Price increases after margin math. A small artisan in Peru produced handwoven items and was selling key pieces at prices that, on close inspection, didn't cover materials and time. MAIA worked through the unit cost (materials plus hours times an hourly rate) and suggested a higher price, from S/50 to S/60 on one product line, with similar increases on others. She tried it and most customers accepted. The same volume produced meaningfully more income.
Adding a new product line. A bodega owner in Peru added baked goods (kekes) to her shop after MAIA helped run the ingredient cost and pricing math. The marginal revenue was modest but consistent: new revenue from existing customers and existing foot traffic.
Customer reactivation. A small services provider in Peru drafted a reactivation message to dormant past clients with MAIA's help. Within the first week, several reactivated. The conversation was about how to generate new value from existing assets like her contact list, with no new investment needed.

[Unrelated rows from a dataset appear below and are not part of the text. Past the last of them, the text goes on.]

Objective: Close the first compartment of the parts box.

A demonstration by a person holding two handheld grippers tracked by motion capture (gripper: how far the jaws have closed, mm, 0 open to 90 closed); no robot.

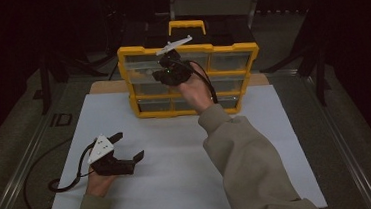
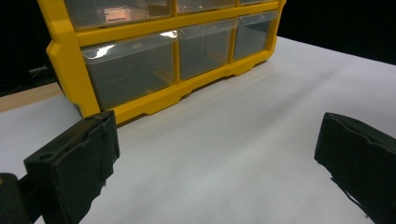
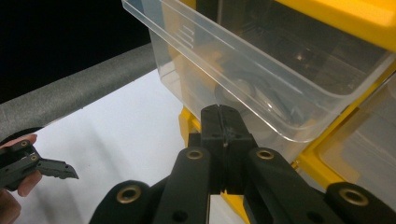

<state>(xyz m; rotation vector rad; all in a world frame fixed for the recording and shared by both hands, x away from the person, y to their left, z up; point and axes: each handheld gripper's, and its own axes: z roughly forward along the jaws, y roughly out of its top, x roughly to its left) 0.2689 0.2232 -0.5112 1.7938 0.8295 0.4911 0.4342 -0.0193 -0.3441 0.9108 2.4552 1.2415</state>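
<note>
We see a dim room; only the white table [image 1: 177, 155] catches light, with black surroundings. Glare streaks the clear drawers [image 2: 130, 70]. In the right gripper view the near jaws blur softly, and grain speckles the shadows.

A yellow-framed organiser [image 1: 190, 79] with clear, colourless drawers [image 3: 261, 70] stands just ahead of the black right hand-held gripper [image 3: 225, 122], whose arms carry brass-coloured rivets. Beneath the black left hand-held gripper [image 1: 126, 146], topped by a pale grey plate, lies a plain white tabletop [image 1: 177, 155]; a beige sleeve [image 1: 248, 159] trails behind the right one
</note>
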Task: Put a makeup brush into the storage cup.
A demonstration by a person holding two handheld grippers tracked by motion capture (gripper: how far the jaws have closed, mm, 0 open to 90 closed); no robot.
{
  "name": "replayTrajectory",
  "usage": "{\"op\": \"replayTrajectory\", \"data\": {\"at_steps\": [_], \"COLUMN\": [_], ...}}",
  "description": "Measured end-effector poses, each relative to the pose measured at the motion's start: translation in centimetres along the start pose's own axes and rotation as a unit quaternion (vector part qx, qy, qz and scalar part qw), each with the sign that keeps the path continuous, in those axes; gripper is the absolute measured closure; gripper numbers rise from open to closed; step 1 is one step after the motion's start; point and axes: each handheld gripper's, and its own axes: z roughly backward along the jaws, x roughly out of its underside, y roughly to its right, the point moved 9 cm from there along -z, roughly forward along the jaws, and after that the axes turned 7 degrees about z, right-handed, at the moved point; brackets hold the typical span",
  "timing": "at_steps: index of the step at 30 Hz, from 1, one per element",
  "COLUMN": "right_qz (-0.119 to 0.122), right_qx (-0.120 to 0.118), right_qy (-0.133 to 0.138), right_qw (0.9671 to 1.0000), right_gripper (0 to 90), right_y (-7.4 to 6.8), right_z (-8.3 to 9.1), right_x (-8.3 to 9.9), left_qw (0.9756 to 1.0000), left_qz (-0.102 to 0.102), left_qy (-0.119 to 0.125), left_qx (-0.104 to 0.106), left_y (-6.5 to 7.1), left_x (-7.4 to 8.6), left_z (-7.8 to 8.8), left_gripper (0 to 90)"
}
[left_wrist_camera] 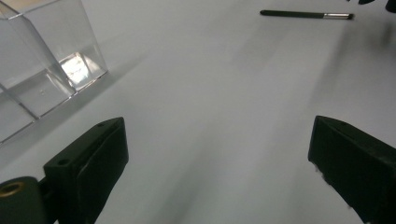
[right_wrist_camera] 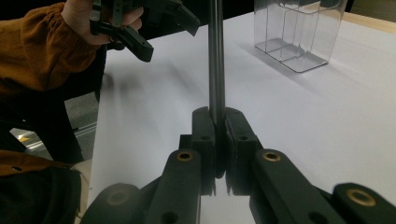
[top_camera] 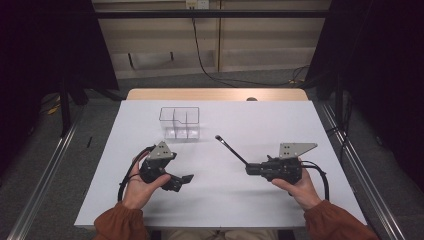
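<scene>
Holding a slim black pen by one end, the right gripper has its jaws pinched tight on the shaft, as the right gripper view shows, with the pads pressed on either side of the pen. From the high view, the pen's long axis runs away from the jaws toward the far left, its free tip raised off the white table and aimed roughly at the clear plastic organizer standing near the far middle of the table. That container lies up and to the left of the pen tip, apart from it, with bare table between them; it is upright, split by inner walls into several compartments, and all of them look empty. The left gripper rests low at the near left, its jaws spread wide with nothing between them; the left gripper view shows bare table in the gap, with the organizer off to one side. Of the two, the left hand sits about as near to the organizer as the pen tip does, but the pen is in the right gripper, so dropping it in looks to be a matter of carrying it forward and left and tipping it upright over a compartment.
</scene>
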Motion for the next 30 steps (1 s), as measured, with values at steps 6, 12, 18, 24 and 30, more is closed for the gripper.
{"op": "replayTrajectory", "data": {"at_steps": [6, 12, 18, 24, 30], "right_qz": [-0.001, 0.000, -0.001, -0.003, -0.002], "right_qx": [-0.004, -0.006, -0.007, -0.012, -0.013], "right_qy": [0.002, 0.005, 0.008, 0.011, 0.014], "right_qw": [1.0000, 1.0000, 0.9999, 0.9999, 0.9998], "right_gripper": [84.2, 84.2, 84.2, 84.2, 84.2], "right_y": [-0.1, -0.3, -0.3, -0.4, -0.5], "right_z": [-0.1, -0.2, -0.2, -0.3, -0.4], "right_x": [-0.1, -0.2, -0.3, -0.4, -0.5], "left_qw": [0.9990, 0.9978, 0.9965, 0.9946, 0.9913], "left_qz": [0.012, 0.013, 0.016, 0.002, -0.003], "left_qy": [0.042, 0.064, 0.079, 0.101, 0.125], "left_qx": [0.007, 0.010, 0.022, 0.021, 0.041], "left_y": [0.9, 1.6, 2.2, 2.8, 3.9], "left_x": [-0.9, -1.3, -1.7, -2.6, -3.9], "left_z": [0.5, 0.2, -0.3, -0.6, -1.1], "left_gripper": [5.1, 5.1, 4.5, 4.5, 3.5]}}
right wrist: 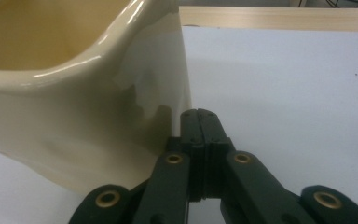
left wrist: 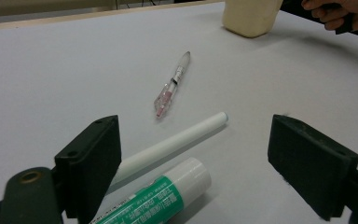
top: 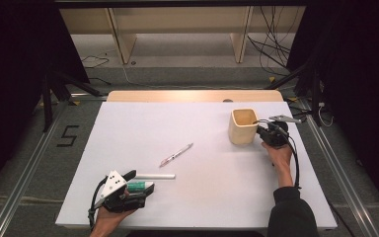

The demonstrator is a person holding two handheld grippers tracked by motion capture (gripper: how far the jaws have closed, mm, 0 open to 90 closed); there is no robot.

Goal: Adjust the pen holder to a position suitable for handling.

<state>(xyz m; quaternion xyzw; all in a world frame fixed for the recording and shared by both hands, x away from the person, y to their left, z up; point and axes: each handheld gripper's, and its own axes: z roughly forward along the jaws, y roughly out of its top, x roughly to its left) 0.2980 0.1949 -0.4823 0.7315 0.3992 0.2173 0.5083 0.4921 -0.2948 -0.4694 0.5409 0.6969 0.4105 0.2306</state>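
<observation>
Cream cup beside the closed, empty right gripper.

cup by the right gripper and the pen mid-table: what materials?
Cup: looks like glazed ceramic, cream, glossy; bright highlights run along its rounded rim, though hard plastic is possible. Pen: clear plastic barrel with pink parts visible through it, so likely transparent moulded plastic.

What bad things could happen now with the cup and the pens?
1. The right tongs are shut, right beside the cream square ceramic cup; a nudge might tip or slide it.
2. The open left tongs straddle both the white round stick and the green-and-white glue stick, so closing might grab both or roll one away.
3. The clear pink pen could roll if bumped.
</observation>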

Channel additions and promotional campaigns. WhatsApp Business catalog setup, a sorteo escolar that drove foot traffic, an aniversario promo with a free small item to attract new customers. Concrete, time-bounded experiments that produced traceable revenue.
What unites these stories is that the user was about to do something (or could be persuaded to do something), and MAIA worked through the details with them to pressure-test the economics, sharpen the execution, and prepare the assets. The coaching is positive: what to do, with confidence the math works. The mechanic is execution support. MAIA prepares the user to act.

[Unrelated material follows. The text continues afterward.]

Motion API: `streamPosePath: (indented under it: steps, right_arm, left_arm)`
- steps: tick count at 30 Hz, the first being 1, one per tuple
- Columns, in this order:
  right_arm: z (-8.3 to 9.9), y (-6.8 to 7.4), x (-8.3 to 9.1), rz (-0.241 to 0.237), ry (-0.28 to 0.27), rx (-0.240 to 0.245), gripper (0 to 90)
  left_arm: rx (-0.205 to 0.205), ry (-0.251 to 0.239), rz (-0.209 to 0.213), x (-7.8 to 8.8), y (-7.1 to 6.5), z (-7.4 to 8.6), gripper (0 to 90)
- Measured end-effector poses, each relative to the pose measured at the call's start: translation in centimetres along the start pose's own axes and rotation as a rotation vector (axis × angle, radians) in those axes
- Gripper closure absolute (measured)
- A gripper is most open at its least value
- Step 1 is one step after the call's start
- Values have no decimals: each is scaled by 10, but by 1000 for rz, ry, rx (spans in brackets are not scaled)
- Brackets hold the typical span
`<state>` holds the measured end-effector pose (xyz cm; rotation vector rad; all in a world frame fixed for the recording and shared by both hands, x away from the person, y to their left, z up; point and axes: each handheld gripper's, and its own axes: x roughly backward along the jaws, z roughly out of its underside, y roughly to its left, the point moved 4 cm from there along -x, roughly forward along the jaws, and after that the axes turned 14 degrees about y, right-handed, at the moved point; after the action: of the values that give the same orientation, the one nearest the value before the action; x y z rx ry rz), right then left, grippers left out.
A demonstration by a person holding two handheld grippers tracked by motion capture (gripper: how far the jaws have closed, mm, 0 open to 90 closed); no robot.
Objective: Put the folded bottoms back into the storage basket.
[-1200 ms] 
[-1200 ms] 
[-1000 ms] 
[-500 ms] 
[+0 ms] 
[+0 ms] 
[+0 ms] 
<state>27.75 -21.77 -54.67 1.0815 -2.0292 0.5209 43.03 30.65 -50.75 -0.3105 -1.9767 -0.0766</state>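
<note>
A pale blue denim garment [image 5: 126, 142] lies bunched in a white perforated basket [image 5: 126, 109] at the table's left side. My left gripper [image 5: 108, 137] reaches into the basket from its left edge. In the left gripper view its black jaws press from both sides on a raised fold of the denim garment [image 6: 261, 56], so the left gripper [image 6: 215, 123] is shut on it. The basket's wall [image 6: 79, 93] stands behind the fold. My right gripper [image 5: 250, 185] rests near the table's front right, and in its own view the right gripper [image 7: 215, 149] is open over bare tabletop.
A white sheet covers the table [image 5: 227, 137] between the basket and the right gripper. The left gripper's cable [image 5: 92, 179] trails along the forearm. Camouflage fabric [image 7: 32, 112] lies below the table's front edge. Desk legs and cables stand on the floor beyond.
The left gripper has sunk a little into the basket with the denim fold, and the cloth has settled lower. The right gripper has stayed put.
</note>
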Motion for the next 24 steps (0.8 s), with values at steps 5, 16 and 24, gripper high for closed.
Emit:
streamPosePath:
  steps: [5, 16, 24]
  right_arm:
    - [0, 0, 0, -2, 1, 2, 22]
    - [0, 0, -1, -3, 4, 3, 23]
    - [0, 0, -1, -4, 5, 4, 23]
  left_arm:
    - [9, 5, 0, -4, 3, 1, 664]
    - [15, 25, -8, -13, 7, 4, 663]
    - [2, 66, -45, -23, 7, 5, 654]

What a naive chatbot would miss
Here is where it gets interesting, and where we think the design of the coaching engine actually matters. A naive Q&A chatbot just answers whatever the user brings to the conversation. It happily stays in whichever mode the user started in. A cost-focused user asks a cost question, gets a cost answer, comes back next week with another cost question, gets another cost answer. Same for sales. The user stays in their lane, and the chatbot never notices the other half of the business is untouched.

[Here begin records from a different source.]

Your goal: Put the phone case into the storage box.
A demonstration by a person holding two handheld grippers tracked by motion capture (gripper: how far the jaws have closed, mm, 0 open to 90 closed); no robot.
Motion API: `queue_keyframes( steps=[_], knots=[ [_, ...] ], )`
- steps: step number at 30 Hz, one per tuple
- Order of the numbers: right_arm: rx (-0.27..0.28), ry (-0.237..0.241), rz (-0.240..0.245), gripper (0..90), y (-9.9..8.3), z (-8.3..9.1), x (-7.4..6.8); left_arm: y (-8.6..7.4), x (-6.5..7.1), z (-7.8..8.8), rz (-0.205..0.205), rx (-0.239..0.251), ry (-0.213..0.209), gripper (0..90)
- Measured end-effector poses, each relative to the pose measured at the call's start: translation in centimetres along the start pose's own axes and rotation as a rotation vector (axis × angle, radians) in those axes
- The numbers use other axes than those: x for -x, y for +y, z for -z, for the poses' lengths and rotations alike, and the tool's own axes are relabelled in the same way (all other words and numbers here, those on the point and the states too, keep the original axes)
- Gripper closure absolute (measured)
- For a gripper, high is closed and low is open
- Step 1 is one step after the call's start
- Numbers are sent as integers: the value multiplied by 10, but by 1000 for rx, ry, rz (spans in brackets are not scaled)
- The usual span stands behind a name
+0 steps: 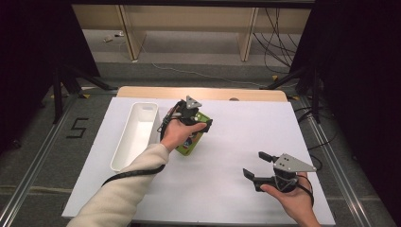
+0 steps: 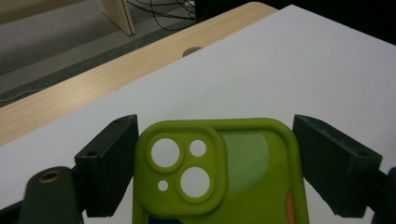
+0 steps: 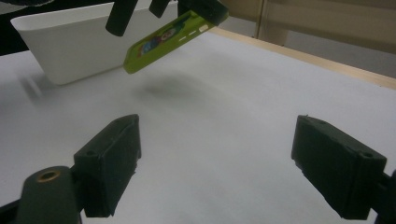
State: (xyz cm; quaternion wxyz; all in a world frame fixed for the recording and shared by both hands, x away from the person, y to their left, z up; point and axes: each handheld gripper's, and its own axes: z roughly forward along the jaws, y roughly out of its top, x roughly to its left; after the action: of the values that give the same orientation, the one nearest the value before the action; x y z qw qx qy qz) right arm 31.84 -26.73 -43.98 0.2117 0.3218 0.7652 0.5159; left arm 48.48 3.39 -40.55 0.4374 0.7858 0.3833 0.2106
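Note:
A lime-green phone case [image 1: 189,144] with camera cut-outs and a colourful print hangs tilted above the white table, clear of its surface. My left gripper [image 1: 200,122] is shut on it just right of the white tray. In the left gripper view both black jaws flank the phone case [image 2: 219,172], camera end pointing away. From the right gripper view the phone case [image 3: 163,42] slopes down to the left with its shadow on the table below. My right gripper [image 1: 254,164] stands open with nothing in it at the front right, low over the table [image 3: 217,154].
A long white tray [image 1: 120,142], with nothing visible in it, lies along the left side of the white table cover [image 1: 236,137]. The tray [image 3: 70,46] stands just behind the lifted case. A wooden table edge [image 1: 203,93] runs along the far side, with floor and cables beyond.

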Motion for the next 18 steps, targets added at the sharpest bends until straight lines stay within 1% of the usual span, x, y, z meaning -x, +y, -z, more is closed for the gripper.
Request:
queue_keyframes(
  steps=[9, 10, 18],
  knots=[
    [0, 0, 0, 170, 0, 0, 0, 9, -2, 12, 5, 49, 25, 169],
    [0, 1, -1, 170, 0, 0, 0, 10, -3, 13, 0, 52, 28, 169],
    [-1, 1, -2, 170, 0, 0, 0, 18, -10, 23, 15, 85, 47, 169]
  ],
)
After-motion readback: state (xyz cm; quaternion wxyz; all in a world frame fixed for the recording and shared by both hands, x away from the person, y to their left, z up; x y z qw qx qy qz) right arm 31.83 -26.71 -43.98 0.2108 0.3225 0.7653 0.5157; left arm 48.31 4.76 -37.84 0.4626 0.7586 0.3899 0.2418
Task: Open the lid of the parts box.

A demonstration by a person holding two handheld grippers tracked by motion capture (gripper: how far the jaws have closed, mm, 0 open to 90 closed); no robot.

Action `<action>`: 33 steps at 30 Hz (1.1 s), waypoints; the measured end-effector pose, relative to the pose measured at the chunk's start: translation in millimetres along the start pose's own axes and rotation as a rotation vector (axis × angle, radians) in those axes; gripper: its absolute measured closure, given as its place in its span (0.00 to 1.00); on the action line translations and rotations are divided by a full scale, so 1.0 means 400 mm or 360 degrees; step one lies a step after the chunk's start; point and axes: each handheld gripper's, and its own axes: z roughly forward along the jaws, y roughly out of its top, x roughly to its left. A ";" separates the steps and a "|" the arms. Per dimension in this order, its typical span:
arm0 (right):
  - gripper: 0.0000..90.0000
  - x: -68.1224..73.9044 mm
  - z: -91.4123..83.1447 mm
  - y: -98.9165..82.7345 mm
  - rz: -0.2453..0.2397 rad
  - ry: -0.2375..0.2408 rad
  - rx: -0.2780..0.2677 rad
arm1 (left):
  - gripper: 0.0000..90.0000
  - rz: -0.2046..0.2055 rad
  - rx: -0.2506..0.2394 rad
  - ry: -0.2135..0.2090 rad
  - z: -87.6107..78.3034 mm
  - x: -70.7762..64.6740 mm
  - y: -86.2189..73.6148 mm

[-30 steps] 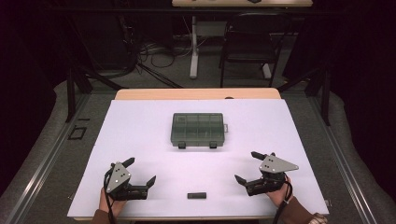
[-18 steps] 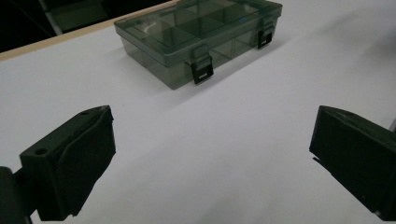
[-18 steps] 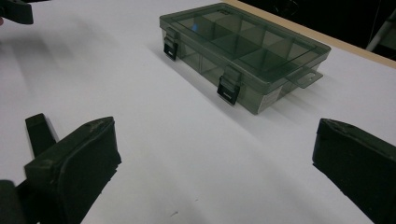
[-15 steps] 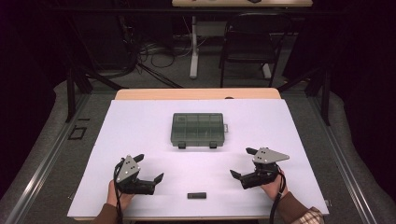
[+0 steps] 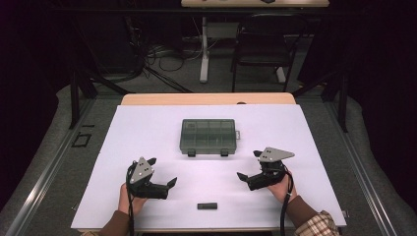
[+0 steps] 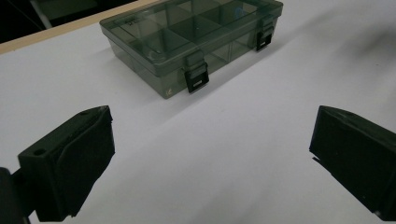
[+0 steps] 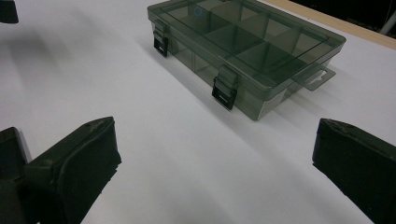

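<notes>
The left gripper (image 5: 161, 172) hovered over the near left of the white table (image 5: 147, 128), jaws spread wide and gripping nothing. The smoky grey compartment box (image 5: 208, 136) sat beyond it, to the right and farther off, near the table's middle, well apart from both grippers. The right gripper (image 5: 248, 165) hung at the near right with its jaws likewise wide apart, the box ahead to its left. The box's lid was shut, two black latches (image 6: 196, 78) fastened on its near wall; through the tinted lid the divided compartments looked empty, though the dark plastic made this hard to confirm. A small black object (image 5: 207, 206) lay at the near edge between the hands, too small to identify.
</notes>
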 end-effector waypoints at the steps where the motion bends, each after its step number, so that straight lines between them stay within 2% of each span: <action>1: 0.00 -0.001 0.004 0.001 0.0002 0.0002 0.0003 | 0.00 0.0004 0.0004 -0.0002 0.006 0.000 0.003; 12: 0.00 -0.011 0.049 0.024 0.0011 0.0028 0.0083 | 0.00 0.0005 0.0028 -0.0003 0.035 0.013 0.029; 21: 0.00 -0.025 0.081 0.045 0.0016 0.0041 0.0135 | 0.00 0.0009 0.0086 -0.0018 0.085 0.030 0.058; 33: 0.00 -0.073 0.114 0.078 0.0066 0.0012 0.0170 | 0.00 0.0003 0.0132 -0.0018 0.148 0.060 0.100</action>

That's a missed opportunity. The farmer who saved money on chicken variety still has pricing decisions he hasn't examined. The artisan who raised her prices still has input costs she's never audited. The defensive user will plateau on savings and never discover the offensive moves available to her. The offensive user will grow revenue while quietly bleeding margin on costs she never looked at.
A good team needs good offense and good defense, and MAIA is built with that in mind. The coaching engine runs a structured diagnostic across eight pillars of the business: customer and market understanding, offer quality, sales channels, operations and supply, finance and records, costing and pricing, people and productivity, and planning and risk. Each pillar is rated on a four-level scale from Emerging to Extending, and MAIA tracks which areas the user has and hasn't addressed. As the first-priority areas stabilize, which is usually around the time this first impact result is fielded, MAIA proactively surfaces the next one. The defensive user who cut costs in month two gets nudged toward a pricing conversation in month four. The offensive user who added a product line gets pulled into a margin audit. The goal is not to keep the user in whatever game they showed up playing, but to move them, over time, toward improvement across the whole business.
This is the difference between a chatbot and a coach. A chatbot waits to be asked. A coach has a view of the whole business and decides what to focus on next. We think this will be observable in the longer-term impact numbers. The early exchanges are about meeting the user where they are, defense or offense, whichever they brought. The real sustained coaching relationship helps users achieve both, proactively addresses all key dimensions of their business, and builds personal initiative along the way. Since we've only begun fielding those surveys, longer term business impact results are still to come. What we can say is that users stick with MAIA over long periods with remarkably little churn, which suggests the relationship is delivering broad utility that continues to feel worth their time.